The task: Output all the data below verbatim.

The data:
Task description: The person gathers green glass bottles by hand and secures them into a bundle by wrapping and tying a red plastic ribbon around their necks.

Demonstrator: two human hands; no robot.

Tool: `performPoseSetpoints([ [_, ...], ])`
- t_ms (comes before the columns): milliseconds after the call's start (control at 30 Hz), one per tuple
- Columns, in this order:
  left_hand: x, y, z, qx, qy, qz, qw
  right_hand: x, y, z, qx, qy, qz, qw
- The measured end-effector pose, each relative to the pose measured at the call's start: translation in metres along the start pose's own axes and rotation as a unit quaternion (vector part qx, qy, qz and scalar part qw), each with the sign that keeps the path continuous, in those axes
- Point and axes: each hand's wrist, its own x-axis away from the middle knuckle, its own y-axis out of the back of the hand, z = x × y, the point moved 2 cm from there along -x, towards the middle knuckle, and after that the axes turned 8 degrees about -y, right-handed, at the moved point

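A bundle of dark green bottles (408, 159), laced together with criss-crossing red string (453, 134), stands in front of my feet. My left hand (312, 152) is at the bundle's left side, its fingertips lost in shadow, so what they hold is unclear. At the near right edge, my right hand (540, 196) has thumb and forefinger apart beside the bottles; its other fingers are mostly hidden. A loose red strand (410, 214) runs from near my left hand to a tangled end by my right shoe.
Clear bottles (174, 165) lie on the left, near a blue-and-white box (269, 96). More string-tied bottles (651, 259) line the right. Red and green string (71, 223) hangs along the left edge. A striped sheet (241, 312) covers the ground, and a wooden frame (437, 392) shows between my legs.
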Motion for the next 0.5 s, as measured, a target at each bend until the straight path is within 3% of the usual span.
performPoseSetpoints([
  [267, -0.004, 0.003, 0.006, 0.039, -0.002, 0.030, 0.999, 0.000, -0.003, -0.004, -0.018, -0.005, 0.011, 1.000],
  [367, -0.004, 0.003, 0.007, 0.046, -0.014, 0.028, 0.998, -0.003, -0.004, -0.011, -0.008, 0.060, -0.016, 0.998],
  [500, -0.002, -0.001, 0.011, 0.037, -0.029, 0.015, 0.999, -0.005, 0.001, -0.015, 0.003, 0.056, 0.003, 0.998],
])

Answer to the exercise:
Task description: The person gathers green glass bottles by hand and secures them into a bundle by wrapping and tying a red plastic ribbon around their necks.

Demonstrator: two human hands; no robot.

Tool: `performPoseSetpoints([ [_, ...], ])`
- t_ms (comes before the columns): milliseconds after the call's start (control at 30 Hz), one per tuple
- Columns, in this order:
  left_hand: x, y, z, qx, qy, qz, qw
  right_hand: x, y, z, qx, qy, qz, qw
- The measured end-effector pose, each relative to the pose measured at the call's start: translation in metres along the start pose's own axes and rotation as a unit quaternion (vector part qx, qy, qz and scalar part qw), each with the sign that keeps the path continuous, in those axes
- Point and axes: each hand's wrist, its own x-axis away from the middle knuckle, its own y-axis out of the back of the hand, z = x × y, the point moved 2 cm from there along -x, towards the middle knuckle, and after that the axes turned 8 degrees about -y, right-handed, at the moved point

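A bundle of dark green bottles (408, 159), laced together with criss-crossing red string (453, 134), stands in front of my feet. My left hand (312, 152) is at the bundle's left side, its fingertips lost in shadow, so what they hold is unclear. At the near right edge, my right hand (540, 196) has thumb and forefinger apart beside the bottles; its other fingers are mostly hidden. A loose red strand (410, 214) runs from near my left hand to a tangled end by my right shoe.
Clear bottles (174, 165) lie on the left, near a blue-and-white box (269, 96). More string-tied bottles (651, 259) line the right. Red and green string (71, 223) hangs along the left edge. A striped sheet (241, 312) covers the ground, and a wooden frame (437, 392) shows between my legs.
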Motion for the next 0.5 s, as measured, a target at each bend until the straight path is within 3% of the usual span.
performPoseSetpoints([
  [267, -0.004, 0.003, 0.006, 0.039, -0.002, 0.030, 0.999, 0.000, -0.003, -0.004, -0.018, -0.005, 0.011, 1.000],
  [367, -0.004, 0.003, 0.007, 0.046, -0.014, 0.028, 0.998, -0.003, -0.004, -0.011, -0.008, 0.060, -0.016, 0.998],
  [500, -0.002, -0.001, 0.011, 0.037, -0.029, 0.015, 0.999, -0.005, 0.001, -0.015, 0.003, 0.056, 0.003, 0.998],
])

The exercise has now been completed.